● Instructions to follow
Using the entries that follow, collect the lines where the word "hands" appears.

● Available data
-------

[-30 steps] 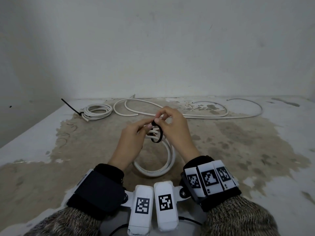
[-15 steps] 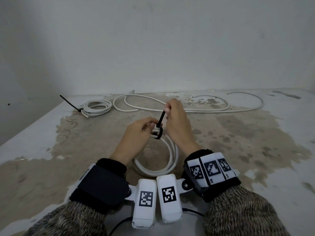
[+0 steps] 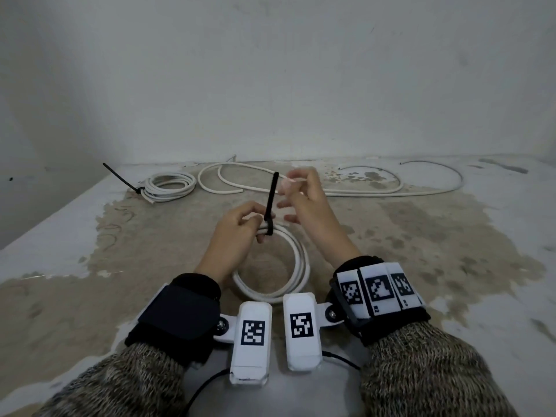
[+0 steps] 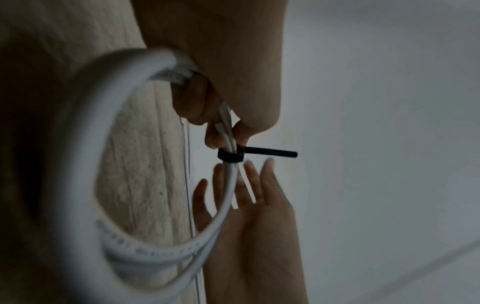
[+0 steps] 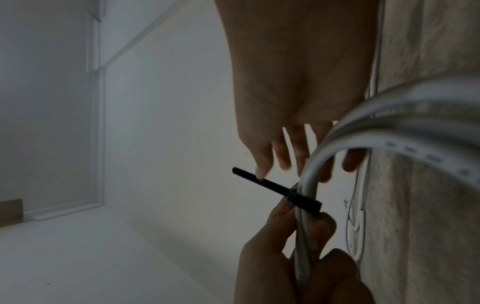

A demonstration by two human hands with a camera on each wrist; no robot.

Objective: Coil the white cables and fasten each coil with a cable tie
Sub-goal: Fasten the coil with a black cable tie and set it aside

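Nearest, the left hand [image 3: 234, 233] has its grip closed round the gathered strands of the white coil [image 3: 288, 275], held above the bench [image 3: 421, 236], fingers pinching just beside the black cable tie [image 3: 270, 210] cinched round the strands. The right hand [image 3: 304, 203] is released, fingers spread and holding nothing. The right wrist view shows one fingertip [image 5: 261, 174] touching the tie's tail; the head view does not. Farther back lie a tied coil [image 3: 168, 186] and loose white cable [image 3: 376, 192].
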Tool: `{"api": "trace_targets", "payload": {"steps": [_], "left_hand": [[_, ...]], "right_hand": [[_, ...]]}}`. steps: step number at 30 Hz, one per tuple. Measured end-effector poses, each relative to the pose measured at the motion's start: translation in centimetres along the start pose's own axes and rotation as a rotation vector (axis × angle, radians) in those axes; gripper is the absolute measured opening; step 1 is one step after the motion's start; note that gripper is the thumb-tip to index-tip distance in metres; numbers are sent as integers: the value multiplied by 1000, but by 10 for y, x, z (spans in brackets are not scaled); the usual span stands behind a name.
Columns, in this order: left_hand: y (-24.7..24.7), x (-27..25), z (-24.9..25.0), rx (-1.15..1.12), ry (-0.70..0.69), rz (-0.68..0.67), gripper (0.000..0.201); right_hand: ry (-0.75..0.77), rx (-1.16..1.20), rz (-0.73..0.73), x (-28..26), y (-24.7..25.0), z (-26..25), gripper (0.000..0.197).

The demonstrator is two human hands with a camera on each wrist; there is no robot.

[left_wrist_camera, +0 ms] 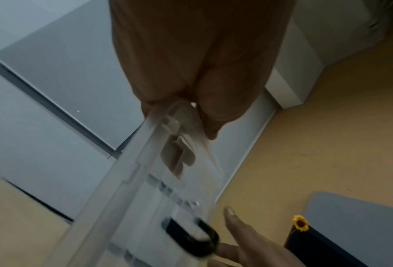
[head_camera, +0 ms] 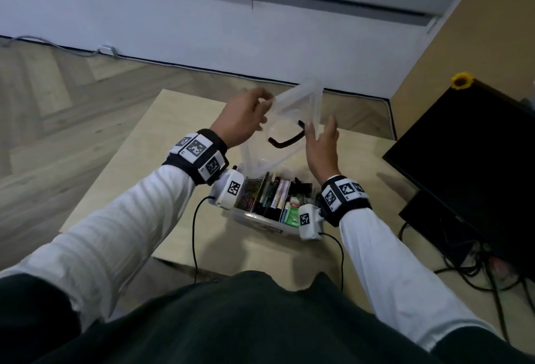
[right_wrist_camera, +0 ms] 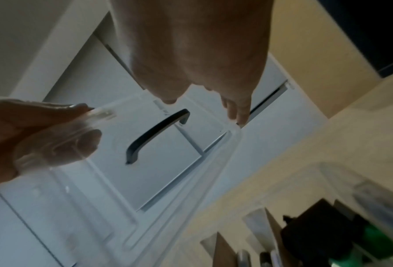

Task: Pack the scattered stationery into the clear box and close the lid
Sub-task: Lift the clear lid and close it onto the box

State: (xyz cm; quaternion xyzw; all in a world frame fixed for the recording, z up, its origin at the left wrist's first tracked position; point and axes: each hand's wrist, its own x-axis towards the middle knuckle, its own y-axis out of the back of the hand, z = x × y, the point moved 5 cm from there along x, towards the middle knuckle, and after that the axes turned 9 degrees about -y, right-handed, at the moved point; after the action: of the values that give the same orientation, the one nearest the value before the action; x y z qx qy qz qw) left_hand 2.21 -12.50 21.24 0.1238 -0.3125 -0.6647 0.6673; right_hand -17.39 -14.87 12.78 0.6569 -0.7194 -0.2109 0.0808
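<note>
Left hand fingers are pinching the clear plastic lid with black handle above the packed clear box on the desk, right hand fingers reaching straight; it's looking light, stiff, slick, so edges are gripping best.

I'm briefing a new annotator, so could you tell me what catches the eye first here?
The clear lid with its black handle, held above the table: the left hand pinches one edge, the right hand reaches open-fingered toward the other. Below sits the clear box, packed with stationery.
</note>
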Motion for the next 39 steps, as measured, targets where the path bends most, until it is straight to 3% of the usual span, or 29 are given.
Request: {"api": "trace_targets", "payload": {"steps": [5,9,13,20,26,32,39], "left_hand": [[-14,4,6,-59,18,-214,24],[-24,7,-10,-174,67,-201,21],[-34,5,-43,-9,142,-158,34],[-58,-23,-107,179,272,-351,52],[-63,-32,-145,333,293,-442,61],[-72,-36,-158,378,247,-474,55],[-70,-34,-166,487,190,-566,50]], "right_hand": [[-23,79,38,6,36,14,59],[-77,110,69,3,52,42,38],[-188,64,74,-10,45,74,38],[-392,-53,38,-32,24,109,29],[-261,-346,25,-34,10,109,24],[-135,-650,89,-34,-1,102,26],[-88,-817,145,-25,-7,105,27]]}}
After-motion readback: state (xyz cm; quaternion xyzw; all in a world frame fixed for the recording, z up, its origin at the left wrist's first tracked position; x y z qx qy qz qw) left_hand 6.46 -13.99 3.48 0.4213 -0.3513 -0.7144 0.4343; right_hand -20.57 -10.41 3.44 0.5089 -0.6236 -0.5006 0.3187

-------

● Finished task
A demonstration by two human hands with a camera on each wrist; no robot.
The demonstrator is two human hands with a camera on each wrist; there is no robot.

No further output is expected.